Justiça do Trabalho alerta para assédio eleitoral no ambiente de trabalho durante período de campanha

© Rafa Neddermeyer/Agência Brasil

Com a aproximação das eleições, a Justiça do Trabalho reforçou o alerta sobre o assédio eleitoral, prática ilegal que ocorre quando empregadores ou pessoas em posição de autoridade tentam influenciar, constranger ou pressionar trabalhadores a votar em determinado candidato, partido ou posicionamento político.

Segundo o órgão, qualquer tentativa de interferir na liberdade de escolha do eleitor no ambiente de trabalho pode gerar responsabilização nas esferas trabalhista, eleitoral e, em alguns casos, criminal.

Entre as condutas consideradas assédio eleitoral estão ameaçar demissão, transferência ou prejuízos profissionais em razão do voto, prometer benefícios em troca de apoio político, obrigar funcionários a participar de atos de campanha, exigir manifestação política nas redes sociais ou constranger empregados a revelar em quem pretendem votar.
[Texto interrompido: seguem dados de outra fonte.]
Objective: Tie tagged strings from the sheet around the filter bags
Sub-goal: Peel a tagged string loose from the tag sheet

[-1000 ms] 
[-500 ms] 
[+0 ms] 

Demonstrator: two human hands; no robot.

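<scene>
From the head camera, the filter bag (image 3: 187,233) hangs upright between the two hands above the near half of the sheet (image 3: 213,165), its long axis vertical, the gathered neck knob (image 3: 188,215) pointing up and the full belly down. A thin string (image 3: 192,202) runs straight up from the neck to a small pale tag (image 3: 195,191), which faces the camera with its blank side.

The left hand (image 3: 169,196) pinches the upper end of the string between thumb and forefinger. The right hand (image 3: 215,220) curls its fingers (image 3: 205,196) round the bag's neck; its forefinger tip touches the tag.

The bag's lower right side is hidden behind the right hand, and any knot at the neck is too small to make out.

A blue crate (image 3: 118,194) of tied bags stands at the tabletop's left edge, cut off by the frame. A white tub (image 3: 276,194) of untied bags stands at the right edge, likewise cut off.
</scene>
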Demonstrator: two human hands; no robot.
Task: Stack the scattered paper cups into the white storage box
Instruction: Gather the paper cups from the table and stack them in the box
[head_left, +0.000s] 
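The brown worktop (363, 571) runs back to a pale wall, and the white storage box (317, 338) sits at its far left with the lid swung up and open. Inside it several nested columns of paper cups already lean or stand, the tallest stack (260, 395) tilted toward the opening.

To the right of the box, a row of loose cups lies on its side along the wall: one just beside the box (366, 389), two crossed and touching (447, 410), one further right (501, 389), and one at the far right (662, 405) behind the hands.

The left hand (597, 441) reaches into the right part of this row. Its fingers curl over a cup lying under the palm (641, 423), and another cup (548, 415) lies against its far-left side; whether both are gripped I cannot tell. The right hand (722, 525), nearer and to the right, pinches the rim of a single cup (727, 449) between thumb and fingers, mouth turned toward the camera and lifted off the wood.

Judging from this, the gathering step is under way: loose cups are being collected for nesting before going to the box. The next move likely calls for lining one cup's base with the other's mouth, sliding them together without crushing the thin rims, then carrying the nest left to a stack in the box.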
A Justiça do Trabalho lembra que já condenou empresas por esse tipo de prática. Em um dos casos, uma indústria de embalagens de Rio Verde (GO) foi obrigada a indenizar trabalhadores após pressioná-los a apoiar um candidato durante as eleições de 2022. Em outra ação, uma empresa de Vitória (ES) foi condenada ao pagamento de indenização a uma funcionária que alegou ter sido demitida após se recusar a declarar apoio ao candidato defendido pela empresa.

As autoridades destacam que conversar sobre política no ambiente de trabalho não configura, por si só, assédio eleitoral. A irregularidade ocorre quando há pressão, intimidação, ameaça ou qualquer forma de constrangimento que comprometa a liberdade do voto.

Quem sofrer ou presenciar esse tipo de situação deve reunir provas, como mensagens, e-mails, áudios, vídeos, fotografias ou testemunhas, e formalizar denúncia junto à Justiça do Trabalho ou ao Ministério Público do Trabalho (MPT). O denunciante pode solicitar o sigilo de sua identidade.

Além de multas e indenizações por danos morais, empregadores que praticarem assédio eleitoral podem responder por outras sanções previstas em lei, inclusive de natureza criminal, conforme a gravidade do caso.